Internet-Drafts are draft documents valid for a maximum of six months and may be updated, replaced, or obsoleted by other documents at any time. It is inappropriate to use Internet-Drafts as reference material or to cite them other than as "work in progress."
This Internet-Draft will expire on September 15, 2011.
Copyright (c) 2011 IETF Trust and the persons identified as the document authors. All rights reserved.
This document is subject to BCP 78 and the IETF Trust's Legal Provisions Relating to IETF Documents (http://trustee.ietf.org/license-info) in effect on the date of publication of this document. Please review these documents carefully, as they describe your rights and restrictions with respect to this document. Code Components extracted from this document must include Simplified BSD License text as described in Section 4.e of the Trust Legal Provisions and are provided without warranty as described in the Simplified BSD License.
This document may contain material from IETF Documents or IETF Contributions published or made publicly available before November 10, 2008. The person(s) controlling the copyright in some of this material may not have granted the IETF Trust the right to allow modifications of such material outside the IETF Standards Process. Without obtaining an adequate license from the person(s) controlling the copyright in such materials, this document may not be modified outside the IETF Standards Process, and derivative works of it may not be created outside the IETF Standards Process, except to format it for publication as an RFC or to translate it into languages other than English.
The IPv6 addressing architecture [RFC4291] allows multiple unicast addresses to be assigned to interfaces. Because of this IPv6 implementations need to handle multiple possible source and destination addresses when initiating communication. RFC 3484 [RFC3484] specifies the default algorithms, common across all implementations, for selecting source and destination addresses so that it is easier to predict the address selection behavior.
Since RFC 3484 was published, some issues have been identified with the algorithm specified there. The issues are related to the longest match algorithm used in Rule 9 of Destination address selection breaking DNS round-robin techniques, and prioritization of poor IPv6 connectivity using transition mechanisms over native IPv4 connectivity.
There have also been some significant changes to the IPv6 addressing architecture that require changes in the RFC 3484 policy table.
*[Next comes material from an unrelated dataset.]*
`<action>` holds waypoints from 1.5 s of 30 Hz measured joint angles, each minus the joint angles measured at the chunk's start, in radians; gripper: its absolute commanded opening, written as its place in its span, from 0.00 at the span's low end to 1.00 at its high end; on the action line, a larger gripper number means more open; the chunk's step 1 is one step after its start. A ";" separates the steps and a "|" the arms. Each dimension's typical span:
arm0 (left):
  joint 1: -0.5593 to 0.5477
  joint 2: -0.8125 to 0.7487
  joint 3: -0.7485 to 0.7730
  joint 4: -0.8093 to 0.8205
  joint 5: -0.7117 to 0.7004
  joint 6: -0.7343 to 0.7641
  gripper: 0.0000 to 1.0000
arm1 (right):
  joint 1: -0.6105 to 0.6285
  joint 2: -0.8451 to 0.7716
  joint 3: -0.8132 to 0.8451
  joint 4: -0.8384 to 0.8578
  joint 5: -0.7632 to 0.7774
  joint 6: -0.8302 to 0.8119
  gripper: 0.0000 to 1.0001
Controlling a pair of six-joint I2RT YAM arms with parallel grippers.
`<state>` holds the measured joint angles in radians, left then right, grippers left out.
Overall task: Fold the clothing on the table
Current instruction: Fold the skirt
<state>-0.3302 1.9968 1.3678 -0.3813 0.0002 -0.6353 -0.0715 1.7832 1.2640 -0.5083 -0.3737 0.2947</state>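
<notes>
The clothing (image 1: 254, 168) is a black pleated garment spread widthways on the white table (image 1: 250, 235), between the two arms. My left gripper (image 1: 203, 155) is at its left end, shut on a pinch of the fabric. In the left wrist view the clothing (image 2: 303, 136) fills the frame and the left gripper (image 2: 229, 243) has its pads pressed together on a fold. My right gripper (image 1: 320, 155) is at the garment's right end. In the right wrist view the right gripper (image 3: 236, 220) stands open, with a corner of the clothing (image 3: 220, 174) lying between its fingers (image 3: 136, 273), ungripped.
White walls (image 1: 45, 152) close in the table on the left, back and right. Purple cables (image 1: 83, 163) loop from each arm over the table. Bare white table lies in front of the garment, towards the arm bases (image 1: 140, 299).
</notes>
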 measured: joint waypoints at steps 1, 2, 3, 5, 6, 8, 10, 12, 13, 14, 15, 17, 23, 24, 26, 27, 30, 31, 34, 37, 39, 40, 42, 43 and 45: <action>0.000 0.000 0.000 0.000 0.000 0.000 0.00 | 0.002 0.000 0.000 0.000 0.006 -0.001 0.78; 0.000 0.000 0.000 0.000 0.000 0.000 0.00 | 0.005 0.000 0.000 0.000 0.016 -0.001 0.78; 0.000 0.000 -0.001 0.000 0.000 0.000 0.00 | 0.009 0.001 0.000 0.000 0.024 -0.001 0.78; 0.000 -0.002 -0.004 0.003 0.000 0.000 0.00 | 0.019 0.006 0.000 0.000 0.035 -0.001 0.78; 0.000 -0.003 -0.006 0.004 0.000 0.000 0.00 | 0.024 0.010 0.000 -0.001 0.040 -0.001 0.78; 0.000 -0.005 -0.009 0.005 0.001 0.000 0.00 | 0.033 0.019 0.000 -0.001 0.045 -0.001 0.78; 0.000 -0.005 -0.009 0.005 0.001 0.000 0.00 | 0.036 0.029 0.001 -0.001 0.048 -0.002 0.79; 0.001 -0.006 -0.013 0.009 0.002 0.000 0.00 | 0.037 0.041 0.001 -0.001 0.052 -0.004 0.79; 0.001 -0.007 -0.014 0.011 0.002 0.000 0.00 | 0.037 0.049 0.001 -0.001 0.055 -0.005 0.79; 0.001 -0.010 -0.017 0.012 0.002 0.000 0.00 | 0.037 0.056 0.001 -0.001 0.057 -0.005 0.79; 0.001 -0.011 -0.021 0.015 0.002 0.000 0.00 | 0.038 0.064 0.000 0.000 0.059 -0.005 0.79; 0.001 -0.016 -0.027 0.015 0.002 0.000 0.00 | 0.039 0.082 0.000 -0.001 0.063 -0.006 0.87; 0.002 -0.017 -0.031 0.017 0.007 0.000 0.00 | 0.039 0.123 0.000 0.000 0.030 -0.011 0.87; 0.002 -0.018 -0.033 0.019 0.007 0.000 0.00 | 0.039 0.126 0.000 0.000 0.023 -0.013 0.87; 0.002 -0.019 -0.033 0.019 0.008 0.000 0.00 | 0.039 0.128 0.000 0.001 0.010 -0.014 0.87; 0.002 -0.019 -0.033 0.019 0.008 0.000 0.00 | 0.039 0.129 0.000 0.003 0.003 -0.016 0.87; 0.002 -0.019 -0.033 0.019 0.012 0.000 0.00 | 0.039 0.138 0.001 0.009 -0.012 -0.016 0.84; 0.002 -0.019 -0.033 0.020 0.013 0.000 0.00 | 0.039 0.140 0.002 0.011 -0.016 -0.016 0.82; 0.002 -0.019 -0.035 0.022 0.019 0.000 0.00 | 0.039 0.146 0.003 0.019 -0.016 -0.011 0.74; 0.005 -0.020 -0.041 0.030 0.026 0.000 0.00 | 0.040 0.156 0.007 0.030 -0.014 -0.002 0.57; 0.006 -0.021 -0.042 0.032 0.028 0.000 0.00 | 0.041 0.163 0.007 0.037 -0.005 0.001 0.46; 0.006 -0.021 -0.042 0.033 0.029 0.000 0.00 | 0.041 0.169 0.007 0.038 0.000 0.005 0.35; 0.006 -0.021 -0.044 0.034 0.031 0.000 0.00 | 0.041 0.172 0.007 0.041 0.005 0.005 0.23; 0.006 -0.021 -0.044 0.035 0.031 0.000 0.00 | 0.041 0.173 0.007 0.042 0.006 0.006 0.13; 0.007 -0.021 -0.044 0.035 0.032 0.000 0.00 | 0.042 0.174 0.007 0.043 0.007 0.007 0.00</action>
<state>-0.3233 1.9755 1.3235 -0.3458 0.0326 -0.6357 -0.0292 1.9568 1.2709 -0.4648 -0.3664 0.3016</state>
Such changes include the deprecation of site-local unicast addresses [RFC3879] and the IPv4-compatible IPv6 addresses, the introduction of Unique Local Addresses [RFC4193] etc.
This document specifies a set of updates that modify the algorithms and provide fixes for the identified issues.
The default policy table is defined in RFC 3484 Section 2.1 as follows:
Prefix Precedence Label
::1/128 50 0
::/0 40 1
2002::/16 30 2
::/96 20 3
::ffff:0:0/96 10 4
The changes that should be included into the default policy table are those rules that are universally useful and do no harm in every reasonable network environment. The changes we should consider for the default policy table are listed in this sub-section.
The policy table is defined to be configurable. If the local site policy needs to be different changes can be put into the policy table manually or by using the auto-configuration mechanism proposed as a DHCP option [I-D.ietf-6man-addr-select-opt].
RFC 5220 [RFC5220] Section 2.1.4, 2.2.2, and 2.2.3 describes address selection problems related to ULAs [RFC4193]. These problems can be solved by either changing the scope of ULAs to site-local, or by adding an entry to the default policy table entry that has its own label for ULAs.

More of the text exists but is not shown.